People Talking Competition

 

Competition Winners

3rd Prize

Baffling Case of the Bognor Bureau Bird – Mike Jenkins

(Frantic knocking)

R: Don’t overthink it, you bloody fool! Just let the facts spill out!

Okay. Here goes…

One night – it was the depths of winter – I received the invitation to join The Bureau. Dr Clitheroe had been missing for several years by then…

Once I began piecing together what had happened to him, I sat right here at the desk and began writing it all down. In the leather-bound journal I found in the drawer – along with the old black pen and the bottle of Quink.

All the clues were there, in the little drawers and cubby-holes. The newspaper clippings, the photographs. I found the old train timetable, with the weird symbol next to the Barnham service. That was on the Saturday, at … (writing deliberately) 9:41 PM.

Then… (catches breath) Oh God, I don’t think there’s enough time!

(More knocking)

Wait! Just one more second! PLEASE! I’m trying to explain!

(Muttering to herself) Look, I didn’t ask for any of this. I’m just a pensioner. No, a retired professional – of “a certain age”, as they say. I thought I’d spend a few years travelling and writing. But now I can never get away.

Well… whatever will be, will be.

 (Continuing frantically) THEN I found the hidden drawer in the desk. THIS desk, the Victorian bureau I bought from the Flea Market just before Christmas… I like to collect beautiful things. To give them a home.

The previous owner had died. Another writer, they said – found dead with this notebook open, all the pages blank. I liked the idea of honouring her memory. But not like… this.

As soon as I opened the drawer, I saw it. Towards the back, just below the carving of Ganesh. A red envelope, with an ancient address label. I swear, it wasn’t there before.

And handwritten in Gothic script was my name! I thought it was a receipt from the Flea Market. But no, it was a letter, which said:

“We are aware you have some questions relating to Dr David Clitheroe’s untimely demise…”

“You shall come to know all,” it continued. “But only if you join us. At The Bureau of Special Investigations.”

There’s no way this can end well, is there?

I mean, who receives a letter delivered by magic or witchcraft – one that inexplicably appears in the drawer of a handsome, early Victorian desk? An invitation to join a shadowy group of “private investigators”, they said. I’ve still never met them. I’ve no idea who they are!

(The knocking is emphatic, only now the desk lid flaps with each knock.)

You can knock all you like – I’m not frightened anymore! I’m doing exactly as you instructed! To explain how I came to solve the murder of Dr David Clitheroe – five years after his remains were discovered wrapped in newspaper, having been deep fried in the secret batter recipe of a well-known Bognor chip shop.

Well, it wasn’t difficult, really. Not once I put all the pieces together – the pieces of the mystery, I mean. Not the battered remains of Dr Clitheroe!

It was the train timetable, you see. And the curious geometric symbol next to the times of the changes at Barnham. A triangle made of three arrows! They were the key.

Dr Clitheroe took the same train from Bognor to Victoria every day for 25 years, changing at Barnham. Except on one fateful day, it was not David Clitheroe who arrived in London. It was someone else, using his Oyster card.
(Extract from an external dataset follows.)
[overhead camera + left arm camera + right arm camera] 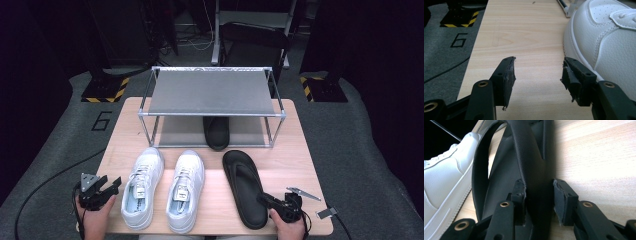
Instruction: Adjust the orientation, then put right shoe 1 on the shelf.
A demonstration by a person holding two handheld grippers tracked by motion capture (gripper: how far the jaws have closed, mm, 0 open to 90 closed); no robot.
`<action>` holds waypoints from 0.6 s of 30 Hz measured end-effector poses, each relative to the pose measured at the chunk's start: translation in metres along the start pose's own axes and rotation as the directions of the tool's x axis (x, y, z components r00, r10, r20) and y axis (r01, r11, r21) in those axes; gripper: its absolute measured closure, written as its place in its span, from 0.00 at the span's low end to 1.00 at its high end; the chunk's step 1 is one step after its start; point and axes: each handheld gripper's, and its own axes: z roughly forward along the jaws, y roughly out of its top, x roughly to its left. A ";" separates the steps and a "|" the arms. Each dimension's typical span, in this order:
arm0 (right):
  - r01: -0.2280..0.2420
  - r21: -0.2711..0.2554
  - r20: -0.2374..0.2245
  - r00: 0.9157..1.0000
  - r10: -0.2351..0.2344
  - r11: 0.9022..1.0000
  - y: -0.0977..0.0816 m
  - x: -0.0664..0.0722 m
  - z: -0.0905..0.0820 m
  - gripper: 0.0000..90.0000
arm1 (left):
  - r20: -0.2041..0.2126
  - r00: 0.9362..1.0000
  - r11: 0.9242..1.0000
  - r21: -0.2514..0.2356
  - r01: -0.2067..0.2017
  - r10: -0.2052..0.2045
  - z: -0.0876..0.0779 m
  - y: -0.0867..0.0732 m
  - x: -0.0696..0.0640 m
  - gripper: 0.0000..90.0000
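Note:
A black flip-flop point(244, 186) lies on the wooden table point(295, 155) at the right, toe toward the rack. My right gripper point(266, 199) is at its heel end. In the right gripper view the jaws point(539, 185) press on either side of the flip-flop's strap point(529, 150), shut on it. Two white sneakers point(143, 186) point(185, 190) stand side by side left of it. My left gripper point(111, 188) hovers by the left sneaker, open and empty point(537, 63), with that sneaker point(604, 37) just beyond its right jaw.
A two-shelf metal rack point(212, 114) stands at the back of the table with a second black flip-flop point(216, 132) on its lower shelf. Small metal pieces point(303, 193) lie near the table's right front corner. The floor beyond the left edge bears a "6" mark point(102, 121).

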 end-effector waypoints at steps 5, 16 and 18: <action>-0.017 -0.007 -0.009 1.000 0.017 1.000 0.000 -0.003 -0.001 0.72 | 0.004 1.000 1.000 0.015 -0.002 0.001 0.000 0.001 0.000 0.48; -0.049 -0.014 -0.011 0.999 0.049 0.999 -0.001 -0.002 -0.004 0.73 | 0.005 1.000 1.000 0.016 -0.001 0.001 -0.001 0.001 0.001 0.48; -0.051 -0.020 -0.014 0.999 0.051 0.998 -0.002 -0.003 -0.004 0.73 | 0.006 1.000 1.000 0.012 0.006 -0.007 -0.001 0.001 0.001 0.48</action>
Clitheroe was in Bognor, in the back room of the fish and chip shop on the Pier, being chopped into tiny pieces by Angelo De-Marlo, the Sicilian-born owner of the chippy, thought to be a gangster back in the day. Known locally as The Cod Father.

The man on the train was one of De-Marlo’s associates, on his way to receive a briefcase full of cash in exchange for Clitheroe’s left kidney. The crooks at the chip shop had been running a black-market trade in body parts for organ transplants, the triangular symbol with the three arrows was their logo… a twisted reference to recycling, it seems. Case closed. All thanks to me.

Or so you’d think. Three days after that, the knocking started. Ever since I solved the case left open by the previous owner of this… demonic desk, new assignments keep arriving from the Bureau of Special Investigations. It won’t stop knocking and rattling until each new case is solved. (the knocking has stopped).

Wait a moment. The… Bureau… isn’t that strange?